■ Available data
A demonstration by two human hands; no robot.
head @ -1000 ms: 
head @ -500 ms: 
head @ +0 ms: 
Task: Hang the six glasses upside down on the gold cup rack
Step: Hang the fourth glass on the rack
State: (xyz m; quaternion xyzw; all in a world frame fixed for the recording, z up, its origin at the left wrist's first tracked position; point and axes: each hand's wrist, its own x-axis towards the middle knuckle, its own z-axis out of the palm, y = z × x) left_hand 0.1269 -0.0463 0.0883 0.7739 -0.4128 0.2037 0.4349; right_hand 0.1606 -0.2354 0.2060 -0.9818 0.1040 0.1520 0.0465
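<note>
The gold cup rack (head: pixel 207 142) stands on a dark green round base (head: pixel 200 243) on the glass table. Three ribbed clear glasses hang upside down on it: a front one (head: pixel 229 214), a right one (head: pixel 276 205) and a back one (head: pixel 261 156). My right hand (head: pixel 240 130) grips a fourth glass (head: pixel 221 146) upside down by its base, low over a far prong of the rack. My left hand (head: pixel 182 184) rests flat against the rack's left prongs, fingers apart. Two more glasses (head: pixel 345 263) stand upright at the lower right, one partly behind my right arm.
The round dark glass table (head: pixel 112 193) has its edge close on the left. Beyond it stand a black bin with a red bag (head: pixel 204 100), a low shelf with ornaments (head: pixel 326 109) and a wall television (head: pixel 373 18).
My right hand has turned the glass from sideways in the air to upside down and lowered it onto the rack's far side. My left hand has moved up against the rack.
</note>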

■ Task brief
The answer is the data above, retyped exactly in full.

■ Completed task
A demonstration by two human hands; no robot.
head @ -1000 ms: 
head @ -500 ms: 
head @ +0 ms: 
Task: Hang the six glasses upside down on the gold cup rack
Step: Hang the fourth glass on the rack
State: (xyz m; quaternion xyzw; all in a world frame fixed for the recording, z up, its origin at the left wrist's first tracked position; point and axes: each hand's wrist, its own x-axis towards the middle knuckle, its own z-axis out of the palm, y = z × x) left_hand 0.1269 -0.0463 0.0883 0.7739 -0.4128 0.2037 0.4349; right_hand 0.1606 -0.2354 0.2060 -0.9818 0.1040 0.1520 0.0465
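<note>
The gold cup rack (head: pixel 207 142) stands on a dark green round base (head: pixel 200 243) on the glass table. Three ribbed clear glasses hang upside down on it: a front one (head: pixel 229 214), a right one (head: pixel 276 205) and a back one (head: pixel 261 156). My right hand (head: pixel 240 130) grips a fourth glass (head: pixel 221 146) upside down by its base, low over a far prong of the rack. My left hand (head: pixel 182 184) rests flat against the rack's left prongs, fingers apart. Two more glasses (head: pixel 345 263) stand upright at the lower right, one partly behind my right arm.
The round dark glass table (head: pixel 112 193) has its edge close on the left. Beyond it stand a black bin with a red bag (head: pixel 204 100), a low shelf with ornaments (head: pixel 326 109) and a wall television (head: pixel 373 18).
My right hand has turned the glass from sideways in the air to upside down and lowered it onto the rack's far side. My left hand has moved up against the rack.
</note>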

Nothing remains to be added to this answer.